I. Introduction And Background

The Final Project for Robot Mechanism Design was to apply the concepts learned in the class to a new mechanism and to physically construct this mechanism.

To achieve this, our team chose to explore complicated ways in which a simple box can open. We brainstormed various paths that the lids of a box could follow, and filtered for ideas with the following characteristics:

  • Unexpected.

  • Non-obvious mechanism.

  • Can be accomplished with a closed linkage.

The brainstorming resulted in a plethora of options:

The movement that we settled on was described in our proposal with the following illustration:

It was felt that this was novel and did not have an obvious implementation. Based on early feedback from the Professor, we wanted to achieve this motion with a single motor.

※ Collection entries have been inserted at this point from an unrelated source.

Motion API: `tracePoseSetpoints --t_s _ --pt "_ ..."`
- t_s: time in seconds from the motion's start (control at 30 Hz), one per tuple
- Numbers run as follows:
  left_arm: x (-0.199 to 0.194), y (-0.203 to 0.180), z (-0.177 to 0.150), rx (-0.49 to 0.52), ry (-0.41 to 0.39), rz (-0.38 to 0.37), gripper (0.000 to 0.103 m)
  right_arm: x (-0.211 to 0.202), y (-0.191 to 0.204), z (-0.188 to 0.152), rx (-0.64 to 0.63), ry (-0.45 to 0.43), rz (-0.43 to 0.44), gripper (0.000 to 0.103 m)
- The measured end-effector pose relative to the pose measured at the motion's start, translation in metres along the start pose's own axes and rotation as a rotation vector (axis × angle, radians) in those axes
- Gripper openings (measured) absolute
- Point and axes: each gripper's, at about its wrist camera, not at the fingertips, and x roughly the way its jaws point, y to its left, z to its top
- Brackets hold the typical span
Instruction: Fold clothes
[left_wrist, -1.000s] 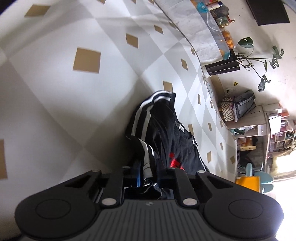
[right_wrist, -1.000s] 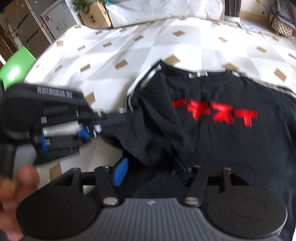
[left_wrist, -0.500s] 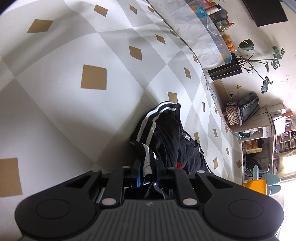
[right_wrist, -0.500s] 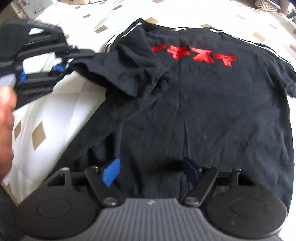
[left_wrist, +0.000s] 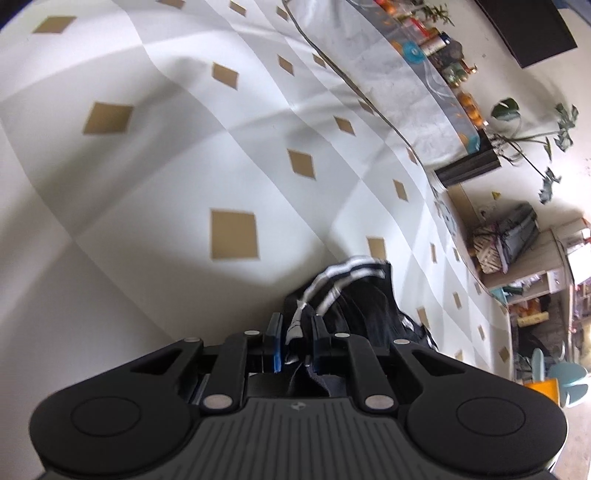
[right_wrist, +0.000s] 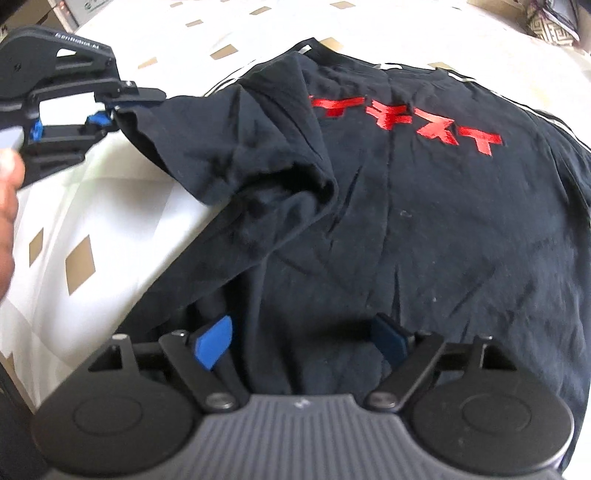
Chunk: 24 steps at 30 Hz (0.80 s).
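While a cluttered shelf (left_wrist: 436, 40) and a plant (left_wrist: 532, 136) are seen at the upper right of the left wrist view, a black T-shirt (right_wrist: 388, 206) is spread on the white cloth with tan diamonds (right_wrist: 74, 229). Its sleeve (right_wrist: 173, 125) is clamped by the left gripper (right_wrist: 110, 110) at upper left. The right gripper (right_wrist: 303, 339) is opening above the hem, its pads off the cloth. Red characters (right_wrist: 402, 118) cannot be read

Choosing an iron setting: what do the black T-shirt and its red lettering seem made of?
Black T-shirt: likely matte cotton-type knit; it creases softly with no sheen. Red lettering: possibly embroidered or printed; too blurred to tell.
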Motion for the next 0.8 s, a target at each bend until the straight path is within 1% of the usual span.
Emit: tracePoseSetpoints --t_s 0.23,0.37,0.53,0.6,0.8 --pt "0.008 0.012 0.029 -0.039 -0.054 0.037 0.012 0.002 0.003 -0.001 -0.025 -0.003 -0.004 0.09" --pt "0.014 0.017 0.046 -0.041 -0.094 0.067 0.012 0.004 0.005 -0.001 -0.039 -0.003 -0.014 0.093" --pt "0.022 0.022 0.071 -0.061 -0.135 0.069 0.012 0.006 0.008 -0.002 -0.06 -0.005 -0.025 0.097" --pt "0.024 0.022 0.08 -0.051 -0.151 0.076 0.012 0.007 0.008 -0.003 -0.069 -0.007 -0.029 0.098" --pt "0.039 0.026 0.099 -0.065 -0.16 0.087 0.012 0.006 0.009 -0.005 -0.09 -0.01 -0.043 0.099"
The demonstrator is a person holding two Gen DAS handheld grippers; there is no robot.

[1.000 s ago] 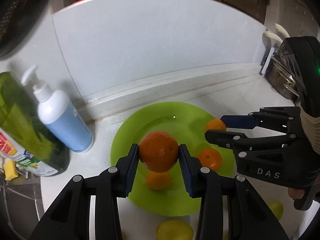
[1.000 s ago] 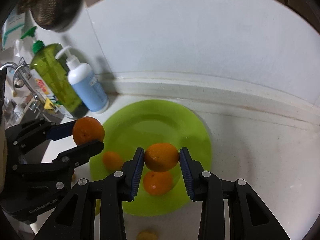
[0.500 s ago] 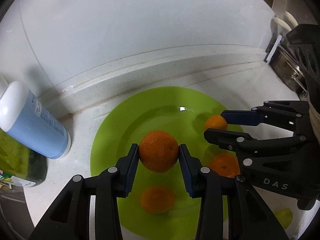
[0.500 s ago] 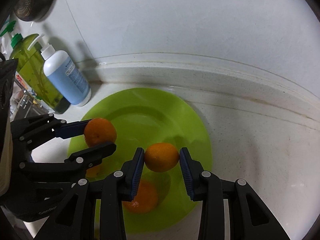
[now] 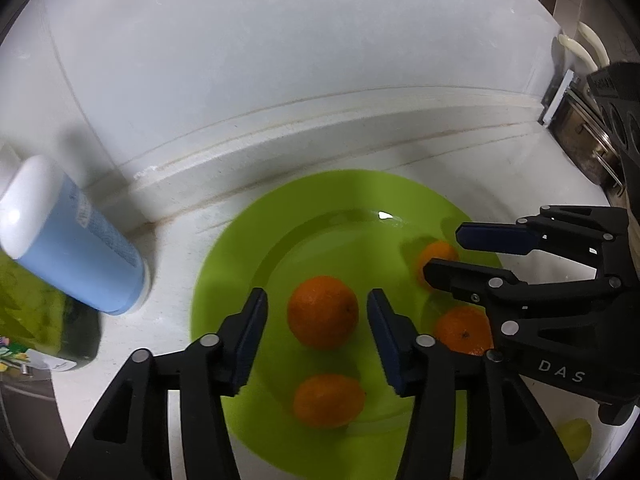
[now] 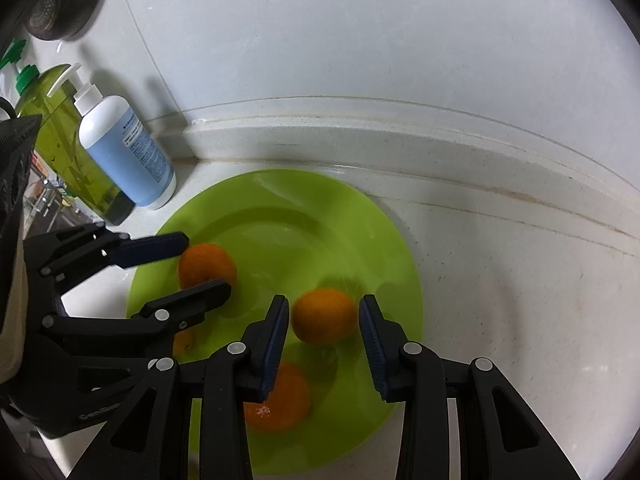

It is important to note that the decision for this shape of movement was made before any effort was made to research what mechanisms might achieve the movement, or even whether the movement was possible. We felt that this represented the purest purpose of the assignment: inventing a mechanism, from scratch, to meet a desired objective.

II. Design Process

Steps Along The Way

Our work consisted of an unending stream of designs, prototypes, failures and changes. Here we document the overall story arc of how we arrived at our final design, offering this as a view of what was learned.

The hardest part of the design was finding mechanisms that could make this motion. The earliest ideas were 6-bar mechanisms with folding/expanding arms on both the front and back edges of the lid. We weren't sure how we would control the arms in this motion. Presumably a further 4-bar loop would have been necessary to power these arms through their synchronized dance.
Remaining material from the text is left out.